» **Your goal**:
The lines in the listing below are to be given again exactly, starting at the line holding "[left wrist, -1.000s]" and ending at the line holding "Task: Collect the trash". Do not include pictures.

» **Source material**:
● ● ●

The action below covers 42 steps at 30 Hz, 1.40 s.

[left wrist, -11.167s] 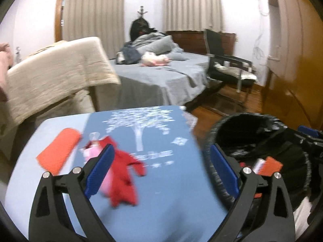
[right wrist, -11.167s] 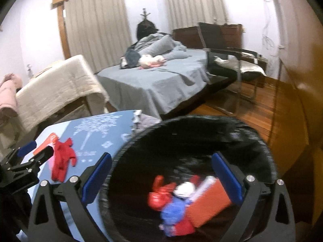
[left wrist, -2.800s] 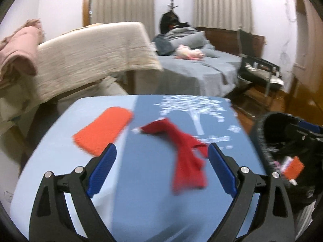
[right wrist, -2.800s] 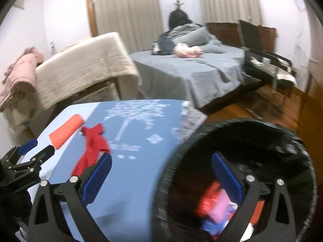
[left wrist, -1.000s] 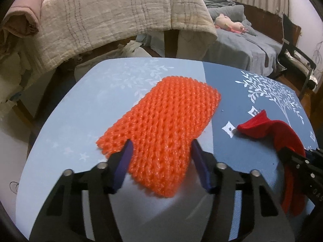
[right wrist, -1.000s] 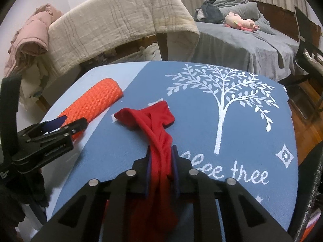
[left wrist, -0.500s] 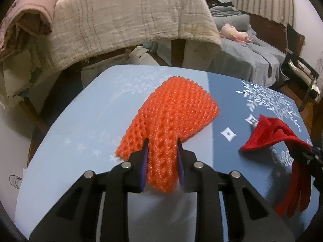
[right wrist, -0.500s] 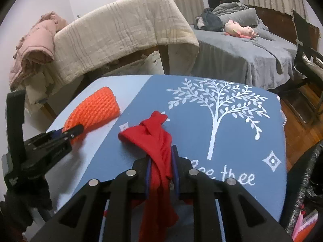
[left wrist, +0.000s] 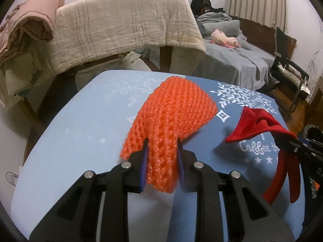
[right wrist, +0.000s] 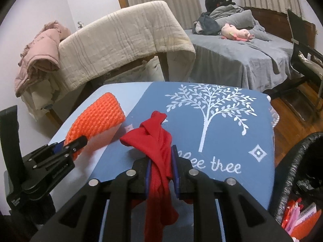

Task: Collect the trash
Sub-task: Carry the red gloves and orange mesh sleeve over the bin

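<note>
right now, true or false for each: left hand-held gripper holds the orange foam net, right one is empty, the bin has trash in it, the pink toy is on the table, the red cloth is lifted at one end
1. The left hand-held gripper is shut on the foam net. True.
2. The right hand-held gripper is empty. False: it is shut on the red cloth.
3. The bin has trash in it. True: colourful wrappers show at its bottom.
4. The pink toy lies on the table. False: it lies on the grey bed behind.
5. The red cloth hangs below the right hand-held gripper's jaws. True.
</note>
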Motion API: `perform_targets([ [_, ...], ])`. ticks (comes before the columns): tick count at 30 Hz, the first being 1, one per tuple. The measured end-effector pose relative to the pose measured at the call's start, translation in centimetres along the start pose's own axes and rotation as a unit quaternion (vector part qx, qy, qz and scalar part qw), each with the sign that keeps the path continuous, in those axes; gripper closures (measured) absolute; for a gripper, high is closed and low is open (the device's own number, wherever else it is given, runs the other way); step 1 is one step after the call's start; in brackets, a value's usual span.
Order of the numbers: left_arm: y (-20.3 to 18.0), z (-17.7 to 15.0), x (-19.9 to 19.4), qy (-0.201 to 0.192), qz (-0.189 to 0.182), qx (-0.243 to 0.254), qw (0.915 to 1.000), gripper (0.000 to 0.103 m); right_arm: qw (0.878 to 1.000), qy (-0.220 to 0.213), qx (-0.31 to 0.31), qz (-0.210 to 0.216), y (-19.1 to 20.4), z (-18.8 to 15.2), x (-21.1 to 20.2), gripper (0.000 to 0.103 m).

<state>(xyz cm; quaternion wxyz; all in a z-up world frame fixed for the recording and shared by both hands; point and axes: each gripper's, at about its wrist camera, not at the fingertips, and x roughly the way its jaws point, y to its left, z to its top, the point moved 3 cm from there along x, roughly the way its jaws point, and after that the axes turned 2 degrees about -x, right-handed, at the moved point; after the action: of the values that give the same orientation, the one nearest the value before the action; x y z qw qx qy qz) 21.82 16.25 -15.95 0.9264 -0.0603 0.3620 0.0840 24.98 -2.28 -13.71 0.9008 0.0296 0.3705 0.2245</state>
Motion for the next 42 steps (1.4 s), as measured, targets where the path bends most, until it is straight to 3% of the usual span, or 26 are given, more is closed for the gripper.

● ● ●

» **Solution to this exercise**:
[left wrist, -1.000s] 
[right wrist, -1.000s] 
[left wrist, -0.500s] 
[right wrist, -0.500s] 
[left wrist, +0.000s] 
[right wrist, +0.000s] 

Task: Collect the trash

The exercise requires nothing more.